Collecting medium amounts (25 - 100 million)
  • CPU: AMD Ryzen 7 3800X or similar

  • Memory: 48 GB DDR4

  • Disc space: ~25 - 100 TB

  • Network: 500 Mbps

Collecting massive amounts (100 - 500+ million)
  • CPU: AMD Ryzen 9 3950X or similar

  • Memory: 64 GB DDR4

  • Disc space: ~100 - 500 TB

  • Network: 500 - 1000 Mbps

Indexing

Indexing should either be run on a different machine than collecting or the memory and disc requirements should be added together.

You can do the indexing on any machine that has sufficient memory requirements, but without a proper CPU, your indexing speed could be slow.

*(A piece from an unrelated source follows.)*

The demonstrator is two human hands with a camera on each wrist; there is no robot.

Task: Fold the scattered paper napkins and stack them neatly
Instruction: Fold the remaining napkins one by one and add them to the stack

Indexing small amounts (1 - 25 million)
Indexing medium amounts (25 - 100 million)
Indexing massive amounts (100 - 500+ million)

Applications

The Library of Alexandria project consists of more than one (usually) scalable applications. Not all of them are mandatory for the archiving effort. Some of them are created for administrating or maintenance purposes.

Architectural overview

The collection of documents starts with the Generator Application. The Generator Application is responsible to create document locations (known URLs where documents could be available). These locations are passed to the Queue Application where they are stored until a Downloader Application picks them up and visit the location to get new documents. Then the downloaded document is sent to a new queue in the Queue Application. After a while a Vault Application will pick up a document and archive it. If indexing is being done then every archived document will be indexed by the Indexer Application and made searchable by the Web Application.

architecture

Administrator Application

This application’s goal is to provide basic database administrator tasks (query statistics, initiate the re-crawling of failed tasks etc).

Table 1. Parameters
Parameter Description

loa.conductor.host

The location (ip address or domain) of the Conductor Application. (Default value: localhost)

loa.conductor.port

The port where the Conductor Application is listening for new connections. (Default value: 8092)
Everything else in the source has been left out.